Exercise prompt: Output nothing but the lines from the first line of the listing below through the line containing "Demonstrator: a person", printed exactly and free of pictures.

Dataset extract:
★ ★ ★ ★ ★
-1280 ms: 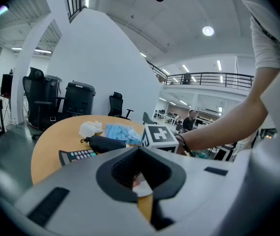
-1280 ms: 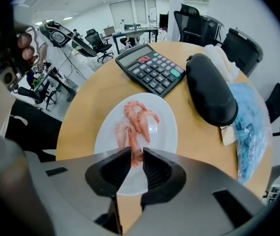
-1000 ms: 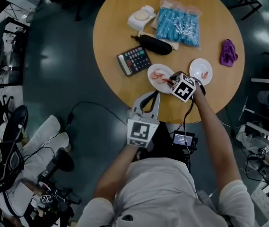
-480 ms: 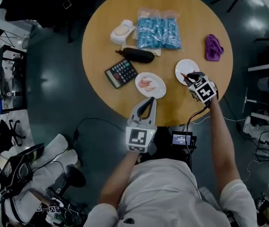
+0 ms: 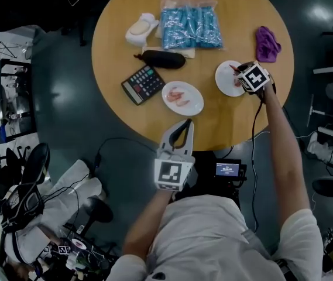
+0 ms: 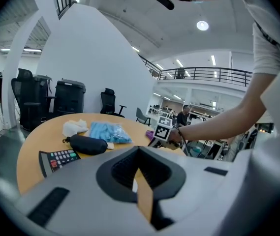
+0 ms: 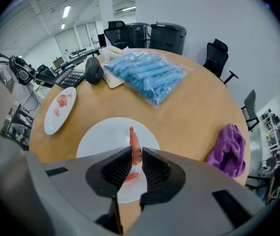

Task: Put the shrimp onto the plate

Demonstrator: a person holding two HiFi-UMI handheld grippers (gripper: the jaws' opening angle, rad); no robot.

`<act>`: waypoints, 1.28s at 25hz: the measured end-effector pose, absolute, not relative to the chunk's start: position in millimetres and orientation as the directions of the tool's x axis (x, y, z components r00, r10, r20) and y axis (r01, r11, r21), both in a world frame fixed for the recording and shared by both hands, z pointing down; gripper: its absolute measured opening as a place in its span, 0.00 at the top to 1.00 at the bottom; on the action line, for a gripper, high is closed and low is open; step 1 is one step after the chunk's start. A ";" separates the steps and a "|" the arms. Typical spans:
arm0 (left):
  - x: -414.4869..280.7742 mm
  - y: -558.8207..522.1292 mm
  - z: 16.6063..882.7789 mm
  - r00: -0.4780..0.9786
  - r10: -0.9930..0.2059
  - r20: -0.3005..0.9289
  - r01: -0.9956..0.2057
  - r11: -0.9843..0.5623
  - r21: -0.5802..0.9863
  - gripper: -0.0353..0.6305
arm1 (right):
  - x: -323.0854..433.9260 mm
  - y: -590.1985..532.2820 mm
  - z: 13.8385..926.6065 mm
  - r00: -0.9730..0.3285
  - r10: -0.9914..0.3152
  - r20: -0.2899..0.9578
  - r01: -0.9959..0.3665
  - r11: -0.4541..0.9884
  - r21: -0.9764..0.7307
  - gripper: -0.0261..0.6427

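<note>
My right gripper (image 7: 136,154) is shut on an orange-pink shrimp (image 7: 134,142), which stands upright between its jaws just above a white plate (image 7: 98,136). A second shrimp (image 7: 131,177) lies on that plate beneath the jaws. In the head view this gripper (image 5: 235,71) sits over the right-hand plate (image 5: 225,84). Another white plate (image 5: 196,105) near the table's middle holds several shrimp pieces (image 5: 179,94). My left gripper (image 5: 182,131) hangs shut and empty off the table's near edge; its jaws (image 6: 139,154) meet with nothing between them.
On the round wooden table lie a calculator (image 5: 143,84), a black case (image 5: 161,58), a blue packet bag (image 5: 189,27), a white wrapped packet (image 5: 141,29) and a purple cloth (image 5: 267,43). Cables and a small screen (image 5: 227,169) lie on the floor by the table's near edge.
My right gripper has carried a shrimp from the middle plate rightward to the right-hand plate. The left gripper has stayed at the table's near edge.
</note>
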State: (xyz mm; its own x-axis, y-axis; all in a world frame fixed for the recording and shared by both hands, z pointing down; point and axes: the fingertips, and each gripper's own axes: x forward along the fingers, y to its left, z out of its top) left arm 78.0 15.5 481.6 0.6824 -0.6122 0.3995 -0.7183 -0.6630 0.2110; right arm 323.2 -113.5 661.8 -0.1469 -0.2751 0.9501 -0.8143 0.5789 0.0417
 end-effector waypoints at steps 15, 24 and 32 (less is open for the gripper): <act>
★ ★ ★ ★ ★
Output for this exercise:
-1280 ms: 
-1280 ms: 
-1000 ms: 
-480 ms: 
+0 ms: 
+0 ms: 
+0 ms: 

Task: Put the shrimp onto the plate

Demonstrator: a person holding two HiFi-UMI handheld grippers (gripper: the jaws' opening angle, rad); no robot.

No additional response is required.